WORK REQUIRED:
Only the lines below between the one holding "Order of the" and the one holding "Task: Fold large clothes", inclusive, are to be reproduced word for word; the pictures are to be left out.

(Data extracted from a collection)

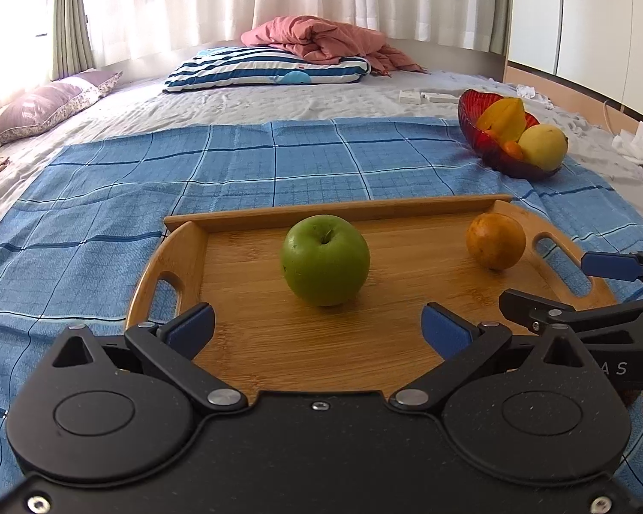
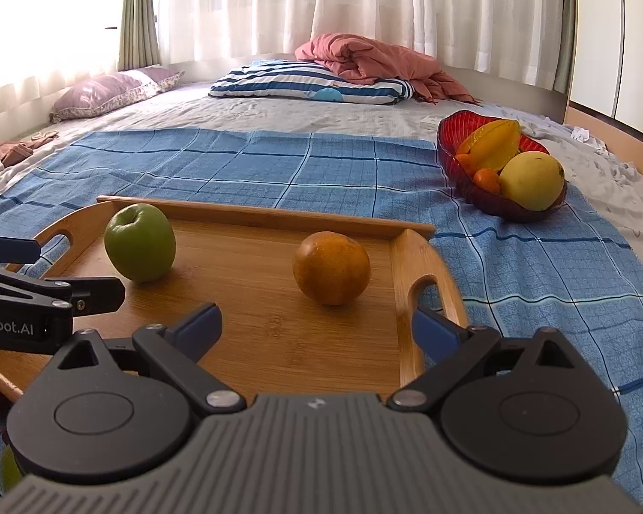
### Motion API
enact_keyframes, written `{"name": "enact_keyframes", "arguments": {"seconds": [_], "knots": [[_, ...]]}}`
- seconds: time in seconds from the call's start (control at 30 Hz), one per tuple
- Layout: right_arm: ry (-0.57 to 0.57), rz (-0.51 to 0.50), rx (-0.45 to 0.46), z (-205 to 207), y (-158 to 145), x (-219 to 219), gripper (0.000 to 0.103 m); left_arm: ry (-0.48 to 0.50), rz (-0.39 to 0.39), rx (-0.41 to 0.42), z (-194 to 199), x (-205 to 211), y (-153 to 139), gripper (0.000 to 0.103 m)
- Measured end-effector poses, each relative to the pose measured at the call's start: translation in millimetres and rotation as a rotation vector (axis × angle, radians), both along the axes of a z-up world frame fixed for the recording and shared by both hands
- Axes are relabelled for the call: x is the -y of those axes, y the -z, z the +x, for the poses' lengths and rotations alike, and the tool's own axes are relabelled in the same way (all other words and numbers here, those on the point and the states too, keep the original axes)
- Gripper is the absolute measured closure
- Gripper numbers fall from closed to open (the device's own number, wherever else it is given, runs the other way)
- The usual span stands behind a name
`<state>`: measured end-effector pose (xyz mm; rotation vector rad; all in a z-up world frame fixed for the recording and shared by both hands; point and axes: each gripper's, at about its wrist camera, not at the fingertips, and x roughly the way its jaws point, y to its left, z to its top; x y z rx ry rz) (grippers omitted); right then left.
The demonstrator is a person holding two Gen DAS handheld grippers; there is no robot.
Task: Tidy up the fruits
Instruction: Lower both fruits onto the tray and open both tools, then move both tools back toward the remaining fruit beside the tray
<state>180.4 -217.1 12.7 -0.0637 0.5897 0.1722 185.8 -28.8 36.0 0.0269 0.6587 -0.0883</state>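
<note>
The blue checked cloth [image 1: 278,158] spreads over the bed beyond both sets of fingers, and on it, right under them, sits the rectangular bamboo tray [image 2: 278,342] with cut-out handles. Off past the tray, to the right of the right gripper's fingers and well apart from them, the red ribbed glass bowl [image 2: 450,137] holds a yellow star fruit [image 2: 493,139], a round yellow fruit [image 2: 531,180] and small orange fruits [image 2: 486,180].

On the tray, the round green apple [image 1: 326,259] stands stem up just ahead of the left gripper [image 1: 317,327], centred between its blue-padded fingers but clear of both pads. The left gripper's jaws are spread wide, released, gripping nothing. The dull orange citrus fruit [image 2: 332,267] rests ahead of the right gripper [image 2: 317,327], nearer its left finger line than its right, also untouched. The right gripper's jaws are likewise wide apart and empty, its right finger [image 2: 435,332] hanging over the tray's right handle. The two grippers sit side by side, the apple and the orange apart on the wood.
</note>
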Motion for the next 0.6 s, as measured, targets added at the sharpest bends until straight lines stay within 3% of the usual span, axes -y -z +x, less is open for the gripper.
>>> {"name": "enact_keyframes", "arguments": {"seconds": [0.37,0.6], "knots": [[0.007,-0.055,0.085,-38,-9,-3,0.0,0.037,-0.022,0.063,-40,-8,-16,0.0],[0.052,-0.067,0.123,-58,-11,-1,0.0,0.055,-0.044,0.059,-62,-15,-15,0.0]]}}
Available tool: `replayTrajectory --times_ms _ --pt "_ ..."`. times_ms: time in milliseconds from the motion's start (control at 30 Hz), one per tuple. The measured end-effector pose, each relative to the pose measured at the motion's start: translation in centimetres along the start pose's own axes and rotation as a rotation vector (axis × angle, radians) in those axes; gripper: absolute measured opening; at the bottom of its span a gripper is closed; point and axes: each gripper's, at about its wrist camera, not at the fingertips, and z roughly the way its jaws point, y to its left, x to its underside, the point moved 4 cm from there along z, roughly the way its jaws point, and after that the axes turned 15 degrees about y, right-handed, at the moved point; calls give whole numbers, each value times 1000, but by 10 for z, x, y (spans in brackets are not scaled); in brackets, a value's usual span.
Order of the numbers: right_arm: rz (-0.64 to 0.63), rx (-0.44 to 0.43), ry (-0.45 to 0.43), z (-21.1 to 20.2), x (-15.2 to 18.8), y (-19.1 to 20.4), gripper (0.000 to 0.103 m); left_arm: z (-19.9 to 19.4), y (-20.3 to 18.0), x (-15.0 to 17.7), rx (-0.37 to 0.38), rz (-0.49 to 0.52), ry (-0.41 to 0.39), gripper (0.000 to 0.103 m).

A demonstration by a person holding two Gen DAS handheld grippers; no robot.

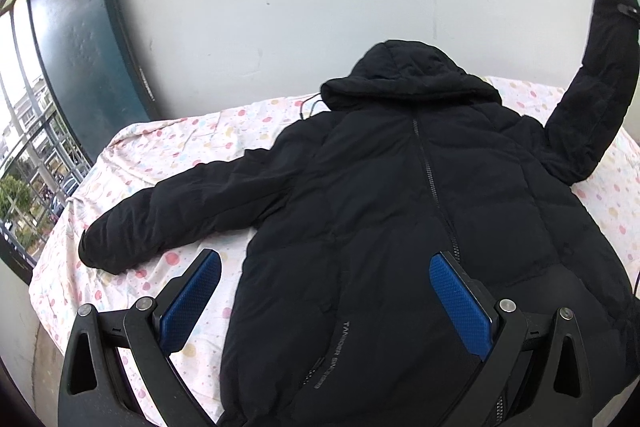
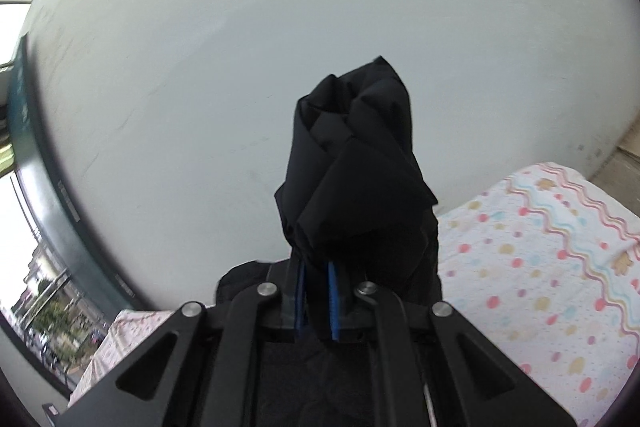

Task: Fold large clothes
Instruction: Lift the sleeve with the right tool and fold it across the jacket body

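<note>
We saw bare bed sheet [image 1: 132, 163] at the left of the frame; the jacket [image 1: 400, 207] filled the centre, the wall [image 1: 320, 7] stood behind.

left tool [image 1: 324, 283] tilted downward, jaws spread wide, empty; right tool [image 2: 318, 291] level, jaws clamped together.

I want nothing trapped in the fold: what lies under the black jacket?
The black jacket lies on a dotted pink sheet, which shows around its body and flat sleeve. Anything beneath the body is covered and cannot be seen.
</note>
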Motion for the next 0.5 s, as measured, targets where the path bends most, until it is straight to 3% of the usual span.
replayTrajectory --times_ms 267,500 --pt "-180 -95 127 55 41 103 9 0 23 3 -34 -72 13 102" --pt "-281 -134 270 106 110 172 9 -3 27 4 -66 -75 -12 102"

EXPECTED OUTPUT:
Order of the numbers: right_arm: rz (-0.64 to 0.63), rx (-0.44 to 0.43), ry (-0.45 to 0.43), z (-21.1 to 20.2), x (-15.2 to 18.8), y (-19.1 to 20.4), gripper (0.000 to 0.103 m); left_arm: z (-19.9 to 19.4), y (-20.3 to 18.0), x (-15.0 to 17.7), rx (-0.37 to 0.38), rz (-0.49 to 0.52), ry (-0.41 to 0.39), gripper (0.000 to 0.103 m).

A demonstration by a person holding two Gen DAS handheld grippers; no robot.


Task: Fold large clothes

The exercise was answered in full.